**WORK TO COMPLETE:** Copy the listing below letter for letter, passing over each picture.

**GIVEN DATA:**
• • • • • • •

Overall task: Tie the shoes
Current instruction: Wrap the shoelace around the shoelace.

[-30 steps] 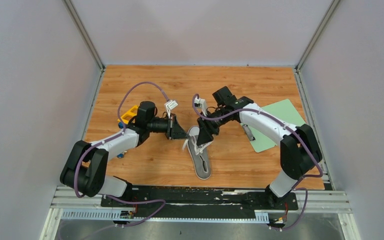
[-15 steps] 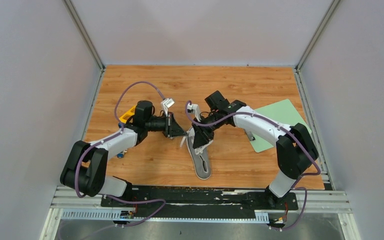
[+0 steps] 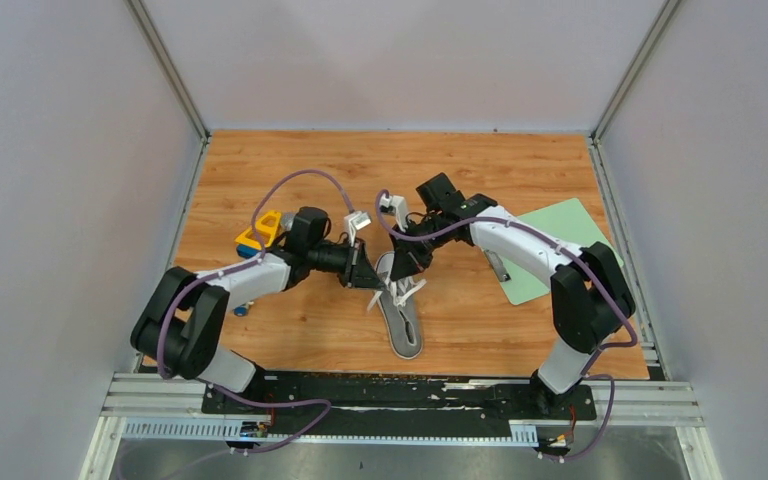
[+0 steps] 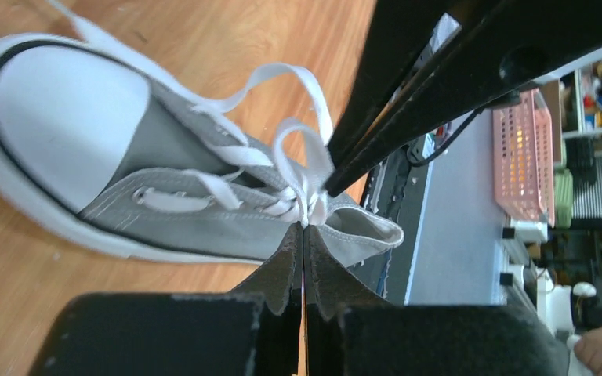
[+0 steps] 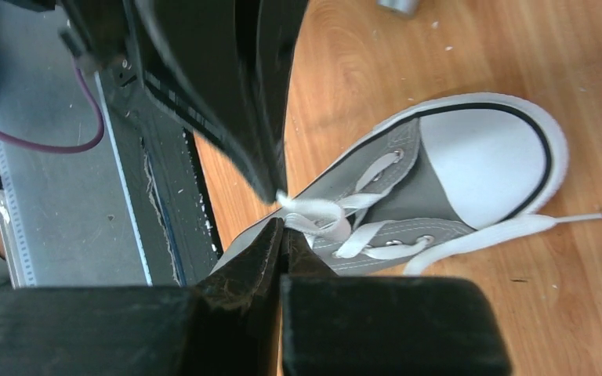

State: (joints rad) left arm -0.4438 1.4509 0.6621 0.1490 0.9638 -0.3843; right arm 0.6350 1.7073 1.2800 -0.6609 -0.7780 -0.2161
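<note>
Grey sneaker (image 3: 405, 325) sits mid-table (image 3: 290, 170), toe cap (image 5: 478, 157) pointing at the near edge, and honestly it's nowhere near tied. Left gripper (image 4: 304, 233) has its fingers pressed together, pinching the laces (image 4: 204, 184) right at the top of the lacing. The right gripper (image 5: 282, 229) is clamped on a strand at the same spot, tips nearly touching. Above that, just floppy loops (image 4: 282, 70): no snug knot, no bow. One lace end (image 5: 509, 227) lies loose on the wood beside the toe. I'd call it early, with crossing, looping and tightening all left to do.
</note>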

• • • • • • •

**OUTPUT FOR THIS EXERCISE:**
Overall task: Tie the shoes
Current instruction: Wrap the shoelace around the shoelace.

[-30 steps] 
[-15 steps] 
[+0 steps] 
[+0 steps] 
[+0 steps] 

State: (joints rad) left arm -0.4438 1.4509 0.6621 0.1490 0.9638 -0.3843; right arm 0.6350 1.7073 1.2800 -0.6609 -0.7780 -0.2161
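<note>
Grey sneaker (image 3: 405, 325) sits mid-table (image 3: 290, 170), toe cap (image 5: 478, 157) pointing at the near edge, and honestly it's nowhere near tied. Left gripper (image 4: 304, 233) has its fingers pressed together, pinching the laces (image 4: 204, 184) right at the top of the lacing. The right gripper (image 5: 282, 229) is clamped on a strand at the same spot, tips nearly touching. Above that, just floppy loops (image 4: 282, 70): no snug knot, no bow. One lace end (image 5: 509, 227) lies loose on the wood beside the toe. I'd call it early, with crossing, looping and tightening all left to do.
</note>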

There is no more to the exercise.